• [Work required]:
Starting at the first line of the data and ending at the line with "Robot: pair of", copy each line exactly. Include both of those lines, but no pictures.

• [Information shown]:
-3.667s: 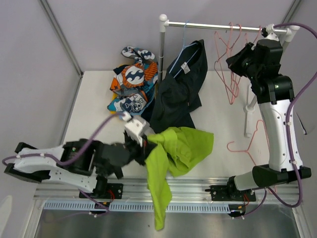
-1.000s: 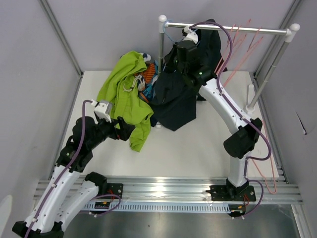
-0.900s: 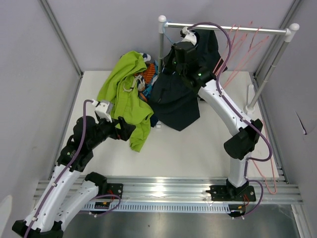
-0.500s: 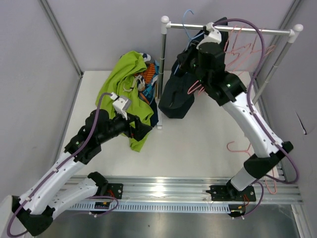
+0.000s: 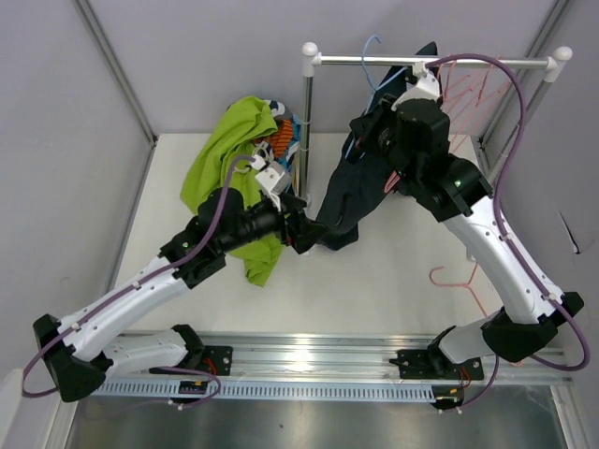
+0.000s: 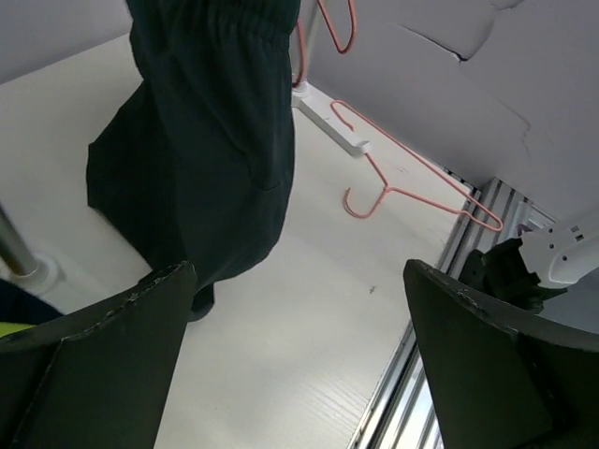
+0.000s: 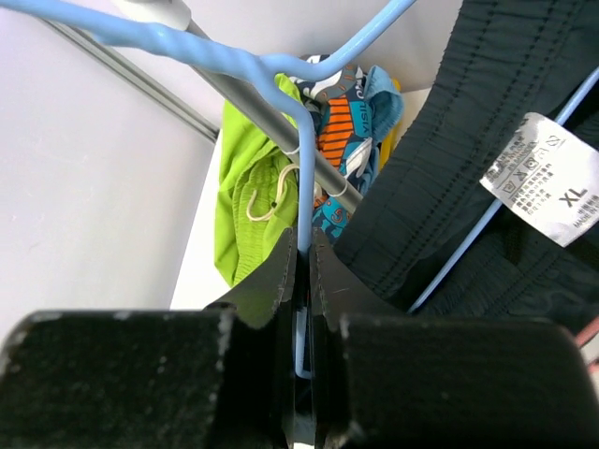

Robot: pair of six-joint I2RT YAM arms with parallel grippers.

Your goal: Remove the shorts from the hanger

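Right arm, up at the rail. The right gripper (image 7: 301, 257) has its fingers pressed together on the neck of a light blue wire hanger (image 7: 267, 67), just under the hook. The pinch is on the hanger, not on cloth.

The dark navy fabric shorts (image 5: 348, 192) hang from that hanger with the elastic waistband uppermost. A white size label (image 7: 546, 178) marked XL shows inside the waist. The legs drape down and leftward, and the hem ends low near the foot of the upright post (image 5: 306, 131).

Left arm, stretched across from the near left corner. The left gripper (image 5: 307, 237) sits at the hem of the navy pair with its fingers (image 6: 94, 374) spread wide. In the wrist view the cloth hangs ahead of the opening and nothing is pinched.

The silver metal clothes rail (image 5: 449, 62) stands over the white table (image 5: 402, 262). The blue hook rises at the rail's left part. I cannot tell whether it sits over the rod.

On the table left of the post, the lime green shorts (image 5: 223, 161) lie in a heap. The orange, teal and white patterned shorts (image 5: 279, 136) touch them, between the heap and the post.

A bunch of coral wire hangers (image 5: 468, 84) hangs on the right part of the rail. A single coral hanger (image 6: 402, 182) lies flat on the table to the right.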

• [Your response]:
-3.667s: 
-1.000s: 
-0.900s: 
-0.500s: 
+0.000s: 
+0.000s: 
+0.000s: 

Robot: pair of six-joint I2RT YAM arms with parallel grippers.

This exercise has now been finished.